YOUR GOAL -> Reproduce all of the data that follows, character for character.

:: STUDY MATERIAL

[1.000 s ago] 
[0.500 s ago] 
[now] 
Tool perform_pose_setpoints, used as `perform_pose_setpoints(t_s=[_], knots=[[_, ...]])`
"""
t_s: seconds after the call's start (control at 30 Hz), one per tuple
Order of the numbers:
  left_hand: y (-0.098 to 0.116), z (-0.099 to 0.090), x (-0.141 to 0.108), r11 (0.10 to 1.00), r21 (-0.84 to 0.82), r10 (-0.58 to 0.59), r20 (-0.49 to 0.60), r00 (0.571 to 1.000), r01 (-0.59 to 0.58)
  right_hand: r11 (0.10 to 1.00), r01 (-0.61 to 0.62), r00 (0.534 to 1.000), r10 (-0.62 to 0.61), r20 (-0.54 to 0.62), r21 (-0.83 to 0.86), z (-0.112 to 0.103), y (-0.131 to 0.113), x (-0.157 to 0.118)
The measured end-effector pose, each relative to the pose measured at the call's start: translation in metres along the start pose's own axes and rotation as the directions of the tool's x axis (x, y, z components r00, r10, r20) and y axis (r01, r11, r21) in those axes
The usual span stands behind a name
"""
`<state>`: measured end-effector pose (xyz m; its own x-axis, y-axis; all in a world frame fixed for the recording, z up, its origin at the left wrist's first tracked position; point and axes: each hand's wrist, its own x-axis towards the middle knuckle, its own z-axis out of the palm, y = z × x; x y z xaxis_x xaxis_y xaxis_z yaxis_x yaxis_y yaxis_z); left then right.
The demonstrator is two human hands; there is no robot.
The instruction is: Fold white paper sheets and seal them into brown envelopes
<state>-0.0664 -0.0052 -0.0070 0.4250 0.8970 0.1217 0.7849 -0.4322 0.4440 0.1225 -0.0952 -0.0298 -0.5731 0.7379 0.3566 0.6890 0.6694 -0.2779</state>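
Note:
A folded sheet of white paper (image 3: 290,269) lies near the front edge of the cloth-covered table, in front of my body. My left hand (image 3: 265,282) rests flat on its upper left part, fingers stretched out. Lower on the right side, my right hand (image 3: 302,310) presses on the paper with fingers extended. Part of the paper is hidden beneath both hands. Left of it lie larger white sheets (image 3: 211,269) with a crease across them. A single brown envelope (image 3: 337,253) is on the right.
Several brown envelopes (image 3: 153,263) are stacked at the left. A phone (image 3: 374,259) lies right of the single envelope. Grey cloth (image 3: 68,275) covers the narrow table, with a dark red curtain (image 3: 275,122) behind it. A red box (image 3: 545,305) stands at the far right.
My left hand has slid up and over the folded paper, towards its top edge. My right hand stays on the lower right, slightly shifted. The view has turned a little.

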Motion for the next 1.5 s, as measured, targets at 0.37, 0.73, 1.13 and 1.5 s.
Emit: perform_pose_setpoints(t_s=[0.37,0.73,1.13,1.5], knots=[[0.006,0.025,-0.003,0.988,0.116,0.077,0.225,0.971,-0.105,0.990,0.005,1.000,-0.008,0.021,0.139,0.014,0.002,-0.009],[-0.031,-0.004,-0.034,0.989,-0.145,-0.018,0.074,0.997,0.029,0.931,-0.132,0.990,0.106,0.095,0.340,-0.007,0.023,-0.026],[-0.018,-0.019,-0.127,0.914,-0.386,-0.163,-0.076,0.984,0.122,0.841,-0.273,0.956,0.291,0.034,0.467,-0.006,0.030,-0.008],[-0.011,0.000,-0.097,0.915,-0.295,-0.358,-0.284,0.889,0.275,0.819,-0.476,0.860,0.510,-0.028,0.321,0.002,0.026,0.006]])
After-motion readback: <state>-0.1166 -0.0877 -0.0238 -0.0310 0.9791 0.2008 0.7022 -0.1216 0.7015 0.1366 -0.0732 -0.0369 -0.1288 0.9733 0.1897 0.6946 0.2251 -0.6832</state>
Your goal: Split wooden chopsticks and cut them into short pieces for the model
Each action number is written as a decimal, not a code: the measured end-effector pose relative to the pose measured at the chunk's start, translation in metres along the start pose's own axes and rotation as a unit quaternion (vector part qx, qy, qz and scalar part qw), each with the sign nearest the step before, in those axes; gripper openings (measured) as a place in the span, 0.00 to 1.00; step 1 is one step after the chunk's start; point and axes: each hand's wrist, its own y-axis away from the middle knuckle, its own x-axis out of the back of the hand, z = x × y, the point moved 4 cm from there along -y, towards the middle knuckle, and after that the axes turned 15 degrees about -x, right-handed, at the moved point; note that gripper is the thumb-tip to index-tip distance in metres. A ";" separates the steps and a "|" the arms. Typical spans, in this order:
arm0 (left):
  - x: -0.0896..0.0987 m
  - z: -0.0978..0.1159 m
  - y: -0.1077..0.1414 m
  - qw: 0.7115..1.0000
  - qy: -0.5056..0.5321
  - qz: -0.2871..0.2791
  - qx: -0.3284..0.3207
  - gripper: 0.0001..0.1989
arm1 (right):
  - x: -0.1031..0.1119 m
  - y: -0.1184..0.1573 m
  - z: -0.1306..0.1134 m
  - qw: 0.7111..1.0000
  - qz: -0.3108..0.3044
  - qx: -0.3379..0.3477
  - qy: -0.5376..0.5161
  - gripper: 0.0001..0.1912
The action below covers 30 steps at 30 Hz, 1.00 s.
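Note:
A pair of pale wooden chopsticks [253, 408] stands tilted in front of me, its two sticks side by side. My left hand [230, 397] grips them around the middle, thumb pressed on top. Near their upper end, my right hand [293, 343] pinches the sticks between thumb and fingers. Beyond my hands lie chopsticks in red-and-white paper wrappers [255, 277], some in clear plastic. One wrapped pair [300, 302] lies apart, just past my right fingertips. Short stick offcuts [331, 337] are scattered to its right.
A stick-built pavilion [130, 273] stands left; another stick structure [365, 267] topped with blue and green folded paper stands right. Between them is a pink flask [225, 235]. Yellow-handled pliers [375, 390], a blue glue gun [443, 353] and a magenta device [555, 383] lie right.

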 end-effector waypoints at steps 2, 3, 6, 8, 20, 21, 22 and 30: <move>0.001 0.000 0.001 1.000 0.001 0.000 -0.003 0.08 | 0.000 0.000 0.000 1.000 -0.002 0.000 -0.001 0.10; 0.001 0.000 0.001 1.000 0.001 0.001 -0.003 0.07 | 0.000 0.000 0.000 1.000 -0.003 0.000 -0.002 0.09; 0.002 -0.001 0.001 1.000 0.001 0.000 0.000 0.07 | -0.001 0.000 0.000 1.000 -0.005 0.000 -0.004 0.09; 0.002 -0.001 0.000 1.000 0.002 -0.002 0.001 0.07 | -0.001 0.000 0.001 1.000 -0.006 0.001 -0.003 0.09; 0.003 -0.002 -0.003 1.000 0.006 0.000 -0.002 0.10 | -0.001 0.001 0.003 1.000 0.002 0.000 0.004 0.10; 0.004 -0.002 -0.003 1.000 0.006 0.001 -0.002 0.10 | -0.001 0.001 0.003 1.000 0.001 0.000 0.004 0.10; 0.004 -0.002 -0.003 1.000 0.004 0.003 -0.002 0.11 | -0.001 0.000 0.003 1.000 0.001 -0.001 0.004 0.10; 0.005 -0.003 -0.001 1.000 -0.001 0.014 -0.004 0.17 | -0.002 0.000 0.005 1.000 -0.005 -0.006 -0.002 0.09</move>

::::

ANSWER TO THIS TASK ->
[1.000 s ago] 
[0.500 s ago] 
[now] 
Tool perform_pose_setpoints, used as `perform_pose_setpoints(t_s=[_], knots=[[_, ...]])`
"""
t_s: seconds after the call's start (control at 30 Hz), one per tuple
Order of the numbers:
  left_hand: y (-0.098 to 0.116), z (-0.099 to 0.090), x (-0.141 to 0.108), r11 (0.10 to 1.00), r21 (-0.84 to 0.82), r10 (-0.58 to 0.59), r20 (-0.49 to 0.60), r00 (0.571 to 1.000), r01 (-0.59 to 0.58)
  right_hand: r11 (0.10 to 1.00), r01 (-0.61 to 0.62), r00 (0.534 to 1.000), r10 (-0.62 to 0.61), r20 (-0.54 to 0.62), r21 (-0.83 to 0.86), z (-0.112 to 0.103), y (-0.131 to 0.113), x (-0.157 to 0.118)
The measured end-effector pose, each relative to the pose measured at the call's start: translation in metres along the start pose's own axes and rotation as the directions of the tool's x axis (x, y, z components r00, r10, r20) and y axis (r01, r11, r21) in those axes
The usual span stands behind a name
"""
`<state>`: measured end-effector pose (xyz m; its own x-axis, y-axis; all in a world frame fixed for the recording, z up, its origin at the left wrist's first tracked position; point and axes: each hand's wrist, its own x-axis towards the middle knuckle, its own z-axis out of the palm, y = z × x; x y z xaxis_x xaxis_y xaxis_z yaxis_x yaxis_y yaxis_z); left then right.
The demonstrator is two human hands; there is no robot.
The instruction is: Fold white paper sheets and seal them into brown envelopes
<state>-0.0664 -0.0052 -0.0070 0.4250 0.8970 0.1217 0.7849 -0.4322 0.4440 0.1225 -0.0952 -0.0298 -0.5731 0.7379 0.3566 0.6890 0.6694 -0.2779</state>
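Note:
A folded sheet of white paper (image 3: 290,269) lies near the front edge of the cloth-covered table, in front of my body. My left hand (image 3: 265,282) rests flat on its upper left part, fingers stretched out. Lower on the right side, my right hand (image 3: 302,310) presses on the paper with fingers extended. Part of the paper is hidden beneath both hands. Left of it lie larger white sheets (image 3: 211,269) with a crease across them. A single brown envelope (image 3: 337,253) is on the right.
Several brown envelopes (image 3: 153,263) are stacked at the left. A phone (image 3: 374,259) lies right of the single envelope. Grey cloth (image 3: 68,275) covers the narrow table, with a dark red curtain (image 3: 275,122) behind it. A red box (image 3: 545,305) stands at the far right.
My left hand has slid up and over the folded paper, towards its top edge. My right hand stays on the lower right, slightly shifted. The view has turned a little.
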
Motion for the next 1.5 s, as measured, targets at 0.37, 0.73, 1.13 and 1.5 s.
Emit: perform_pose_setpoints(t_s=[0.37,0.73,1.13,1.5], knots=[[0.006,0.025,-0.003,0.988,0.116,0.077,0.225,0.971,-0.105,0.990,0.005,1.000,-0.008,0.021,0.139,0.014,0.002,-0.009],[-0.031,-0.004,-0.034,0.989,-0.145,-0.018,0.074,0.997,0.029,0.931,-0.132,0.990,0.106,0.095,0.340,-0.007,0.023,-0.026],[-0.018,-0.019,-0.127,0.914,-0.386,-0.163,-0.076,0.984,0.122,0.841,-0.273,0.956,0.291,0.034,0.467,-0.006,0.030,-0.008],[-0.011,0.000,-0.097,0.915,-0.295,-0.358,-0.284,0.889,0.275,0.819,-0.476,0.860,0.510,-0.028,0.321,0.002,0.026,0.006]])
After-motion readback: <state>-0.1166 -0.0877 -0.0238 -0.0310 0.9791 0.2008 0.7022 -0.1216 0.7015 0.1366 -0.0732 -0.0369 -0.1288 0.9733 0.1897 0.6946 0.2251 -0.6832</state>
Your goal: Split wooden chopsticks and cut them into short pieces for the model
Each action number is written as a decimal, not a code: the measured end-effector pose relative to the pose measured at the chunk's start, translation in metres along the start pose's own axes and rotation as a unit quaternion (vector part qx, qy, qz and scalar part qw), each with the sign nearest the step before, in those axes; gripper openings (measured) as a place in the span, 0.00 to 1.00; step 1 is one step after the chunk's start; point and axes: each hand's wrist, its own y-axis away from the middle knuckle, its own x-axis out of the back of the hand, z = x × y, the point moved 4 cm from there along -y, towards the middle knuckle, and after that the axes turned 15 degrees about -x, right-handed, at the moved point; note that gripper is the thumb-tip to index-tip distance in metres. A ";" separates the steps and a "|" the arms. Typical spans, in this order:
arm0 (left):
  - x: -0.0896..0.0987 m
  - z: -0.0978..0.1159 m
  - y: -0.1077..0.1414 m
  - qw: 0.7115..1.0000
  - qy: -0.5056..0.5321
  - qz: -0.2871..0.2791
  - qx: -0.3284..0.3207
  - gripper: 0.0001..0.1989
arm1 (right):
  - x: -0.1031..0.1119 m
  - y: -0.1184..0.1573 m
  - z: -0.1306..0.1134 m
  - qw: 0.7111..1.0000
  - qz: -0.3108..0.3044
  - qx: -0.3379..0.3477
  - qy: -0.5376..0.5161
  - gripper: 0.0001..0.1912
The action below covers 30 steps at 30 Hz, 1.00 s.
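Note:
A pair of pale wooden chopsticks [253, 408] stands tilted in front of me, its two sticks side by side. My left hand [230, 397] grips them around the middle, thumb pressed on top. Near their upper end, my right hand [293, 343] pinches the sticks between thumb and fingers. Beyond my hands lie chopsticks in red-and-white paper wrappers [255, 277], some in clear plastic. One wrapped pair [300, 302] lies apart, just past my right fingertips. Short stick offcuts [331, 337] are scattered to its right.
A stick-built pavilion [130, 273] stands left; another stick structure [365, 267] topped with blue and green folded paper stands right. Between them is a pink flask [225, 235]. Yellow-handled pliers [375, 390], a blue glue gun [443, 353] and a magenta device [555, 383] lie right.
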
 end-effector waypoints at steps 2, 3, 6, 8, 20, 21, 22 and 30: <move>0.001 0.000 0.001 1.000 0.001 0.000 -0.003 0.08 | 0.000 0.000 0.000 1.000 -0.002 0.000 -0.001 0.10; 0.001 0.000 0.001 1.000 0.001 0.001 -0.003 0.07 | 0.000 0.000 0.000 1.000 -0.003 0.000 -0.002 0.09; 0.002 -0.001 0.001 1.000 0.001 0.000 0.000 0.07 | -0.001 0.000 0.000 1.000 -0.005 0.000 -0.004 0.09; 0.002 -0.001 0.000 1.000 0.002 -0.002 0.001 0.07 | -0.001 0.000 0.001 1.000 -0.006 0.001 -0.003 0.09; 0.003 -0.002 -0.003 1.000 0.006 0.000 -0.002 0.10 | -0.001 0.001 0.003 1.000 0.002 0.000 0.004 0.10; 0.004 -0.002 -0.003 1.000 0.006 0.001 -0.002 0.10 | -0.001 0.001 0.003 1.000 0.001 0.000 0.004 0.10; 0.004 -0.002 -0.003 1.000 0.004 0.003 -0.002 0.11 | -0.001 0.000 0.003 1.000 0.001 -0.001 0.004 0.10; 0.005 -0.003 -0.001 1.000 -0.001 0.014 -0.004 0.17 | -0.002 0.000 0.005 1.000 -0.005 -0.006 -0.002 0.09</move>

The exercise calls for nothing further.